まるで、そこに人がいないかのように、いや目に入らないように。
「何だ、あいつ!」
「何言ってるの、廊下で騒ぐ方が悪いでしょ」ヒカリが注意する。
「そういうつもりで言ってるんじゃない。あの男から漂う空気が異様なんだ」
ローカンはラゼルの後ろ姿を睨みつけた。
島主の部屋から、警備長が出てきて言った。
「悪いが、ガレア様の都合がつかない。要件なら、私が聞いて後日書面で答えさせてもらう」
待っていた嘆願者たちは、一斉に文句を言った。
「悪いが、ガレア様にも用事があるんだ。今日のところは解散してくれ」
監察長が全員に嘆願書の書類を渡すと、急に静かになり、皆は文字を紙に走らせた。
「そうか、体調が悪いなら遠慮しようと思ったが、俺は挨拶をさせてもらう」
ローカンは一人、島主の部屋に向かって歩いた。
「困ります、ローカン殿」
「挨拶だけだ」
警備隊員たちも、ローカンが元上司であり、島主との関係も知っているため、本気で止めようとはしていない。

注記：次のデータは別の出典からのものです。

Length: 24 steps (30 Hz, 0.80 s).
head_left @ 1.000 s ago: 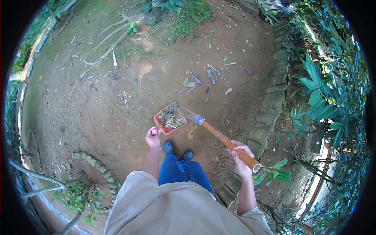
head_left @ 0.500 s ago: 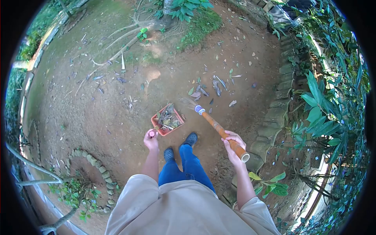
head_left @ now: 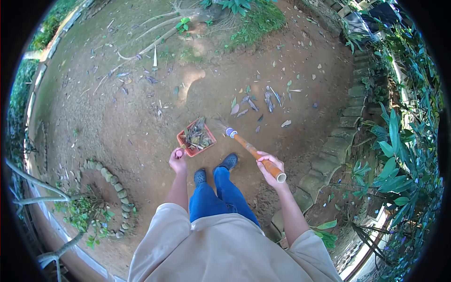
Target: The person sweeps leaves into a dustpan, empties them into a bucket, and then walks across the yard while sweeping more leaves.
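My left hand (head_left: 177,161) is closed round the handle of an orange-red dustpan (head_left: 202,152), whose pink handle end shows at the fist. Dry leaves and plant scraps (head_left: 198,136) fill the pan. In my right hand (head_left: 271,168) is a broom (head_left: 248,146) with a thick, bamboo-like handle and a purple-and-white binding. Its thin bristles fan out just right of the dustpan, apart from it, close to the soil. Beyond the bristles, several fallen leaves (head_left: 251,104) lie scattered on the ground.
Tree roots (head_left: 157,43) spread over the soil ahead. A ring of stones (head_left: 116,181) surrounds a small plant at the left. Along the right runs a stepped border (head_left: 332,146) with leafy plants (head_left: 390,150) behind it. My shoes (head_left: 229,161) stand just behind the dustpan.
The broom and my right hand have shifted left, bringing the bristles nearer the dustpan. My left hand and the dustpan have moved slightly. The whole view has also shifted a little.
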Available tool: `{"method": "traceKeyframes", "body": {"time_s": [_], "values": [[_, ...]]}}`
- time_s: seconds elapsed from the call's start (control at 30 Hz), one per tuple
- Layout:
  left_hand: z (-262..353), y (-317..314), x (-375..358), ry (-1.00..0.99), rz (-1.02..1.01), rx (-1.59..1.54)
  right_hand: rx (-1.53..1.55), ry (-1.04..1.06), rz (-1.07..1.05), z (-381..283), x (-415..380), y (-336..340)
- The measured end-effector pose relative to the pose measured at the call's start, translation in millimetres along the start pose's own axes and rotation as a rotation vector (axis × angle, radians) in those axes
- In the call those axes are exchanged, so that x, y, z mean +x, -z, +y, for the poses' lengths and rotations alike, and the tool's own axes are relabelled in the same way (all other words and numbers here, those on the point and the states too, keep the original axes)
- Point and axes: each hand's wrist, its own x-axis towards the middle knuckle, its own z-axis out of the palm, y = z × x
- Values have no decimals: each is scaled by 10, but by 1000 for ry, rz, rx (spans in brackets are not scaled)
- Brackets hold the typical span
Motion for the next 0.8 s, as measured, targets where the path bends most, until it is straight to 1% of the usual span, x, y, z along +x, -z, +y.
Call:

大きな体に似合わぬ素早さで警備員たちの前を通り抜け、扉を開けた。ヒカリもノシロも黙って後ろをついてきた。
「島主様、ローカンです」
「ああ……ローカンか……久しぶりだな」
椅子に座るガレアを見て、三人は驚いた。やつれており、まるで精気を吸い取られたかのようだった。まるで老人だ。
「久しぶりでは無いですよ。数日前にも会いましたよ」
「そうだったか……少し記憶が曖昧でな」
いつもの高慢な話し方ではなく、少し弱々しい口調。ローカンは顔が引き攣った。
「ガレア様、祝祭についてですが」
ノシロが口を挟む。祝祭の開催まで時間が無いのだ。
「ノシロか、ニコラは元気か? 祝祭の準備はお前に任せる。ただし今回は島民だけでやるし、チャリティもやらないと孤児院に、メグミに伝えてくれ」
ガレアは、話すだけでも辛そうにしていた。
「聞きたいことが山ほどあるんですが……」
さらに、ノシロが質問をした時
「聞きたいことなら、当日、楽しみにしているといい」
警備長に呼び戻されたラゼルが急いで部屋に戻って告げた。
「それと悪いが、まだ会議中でな。出て行ってくれないか?」
「ガレア、サルサ様のところで診てもらおう」
ローカンが島主に差し出した手を、ドラガンが叩いた。
「ああすまない。でも島主様の体調が悪いなら、我々が面倒を見るので安心してください。それではお引き取りを」
ラゼルは、警備兵たちに合図を送り、ローカンたちは彼らに追い出されるように部屋を出た。
「まずいな、島主様の状態、普通じゃないぞ」
「ああ、それより周りの連中もおかしい。特にラゼルとかいう男」
扉は重い音を立て、後ろでがちんと閉まった。それはまるでダンジョンのボス部屋の扉のようだった。